Thursday, November 24, 2011

Happy go run! (and then stretch)

I’m typing this blog entry the day before Thanksgiving, and I’ll be running the Gobble Jog 5K with my Crossfit on the Square friends tomorrow.  I’m dreading it. Well, I’m dreading how my calves are going to feel, I should say.  They are already hurting me, so getting them loosened up is going to be a challenge, but getting them to recover without hobbling me will probably prove to be the real challenge.  My calves have a tendency to cramp up, and develop taut bands.  It’s a chronic, and constant struggle for me, and I thought that with a couple runs around the Atlanta area tomorrow, there must be more runs elsewhere, too.  With all that running, I’m bound to have more company in this calf cramp camp, so, what better time to address it, than now? 

I know I’ve said it before, but it’s terribly important to stretch.  Stretch, and do a little dynamic warmup before your run, or workout (I know, I’m going to post this a little too late to help in pre-race prep for folks tomorrow morning).  But after your run, and a little cool-down, you should be doing some stretching. For that entire run, you were telling your calves to “contract, contract, contract” (yes, I’m just going to assume that everyone has the same issue as me, and focusing solely on the calves).  You were never telling them that it was OK to rest, and even lengthen.  So you finish the run, and they keep contracting, thinking that’s what you want of them.  If you’re unlucky, they will contract hard and fast, and go into a spasm, which can be really painful.  But it can also be broken by stretches, much of the time (and you probably already know this, intuitively and from experience even as a kid), so that’s cool.  If you are lucky, the muscles will just go into a lighter, steady contracting, holding on to some degree of contraction, shortening the resting length of the muscle.  This is troublesome because it just makes us feel stiff, but also a little sore.  Some of that soreness can also come from build up of lactic acid which can’t be flushed out because your muscle is holding onto a contraction, and impeding circulation.   Luckily stretching can also help break this type of resting contraction, and help restore some circulation to the muscles, this speeding your recovery time.

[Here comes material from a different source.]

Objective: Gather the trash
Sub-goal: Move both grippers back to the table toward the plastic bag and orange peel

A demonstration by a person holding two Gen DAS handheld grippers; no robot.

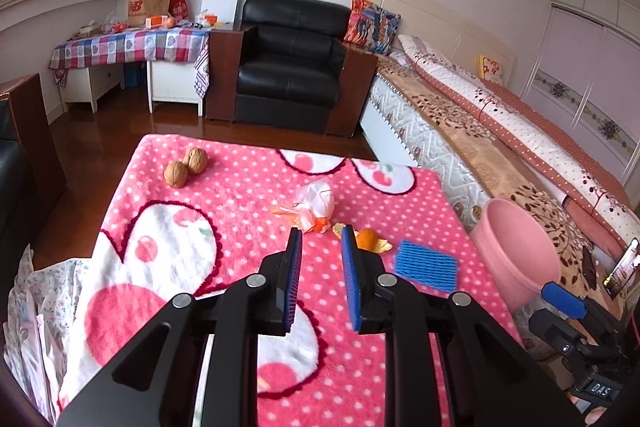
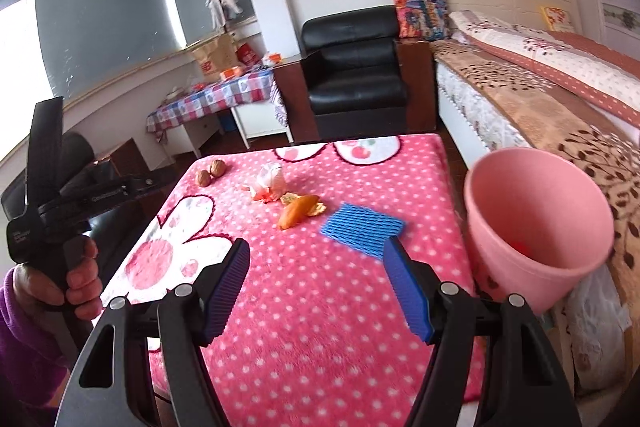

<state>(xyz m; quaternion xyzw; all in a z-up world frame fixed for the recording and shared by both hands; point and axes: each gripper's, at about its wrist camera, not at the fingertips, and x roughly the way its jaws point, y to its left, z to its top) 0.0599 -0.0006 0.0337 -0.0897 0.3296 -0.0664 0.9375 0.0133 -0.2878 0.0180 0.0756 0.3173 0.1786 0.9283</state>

When you are stretching your calves, be sure to do some stretches with your knee straight, and some with your knee bent.  You may notice a difference, with one giving you a “better” stretch than the other.  This is because some muscles cross the knee and the ankle joints, so bending the knee will take them out of the stretch, and put the focus on the ones that only cross the ankle.

If you are truly in my boat, then you are dealing with trigger points, and stretching may not fully do the trick for you (for me, it’s a trigger point in soleus – the muscle that stretches more with a bent knee).  This is where I was going to define a trigger point, but I’m keeping the Turkey-day entry short, so I’ll address them in a couple weeks.  If you suspect you’re having trigger point issues, and would like to get to the bottom of it, definitely let me know.  We can figure out if it’s trigger points, and I can help you work them out.

So, I hope you’ve had your run, that you’re recovering well, and that you’re about to go have seconds or thirds of your delicious thanksgiving meal!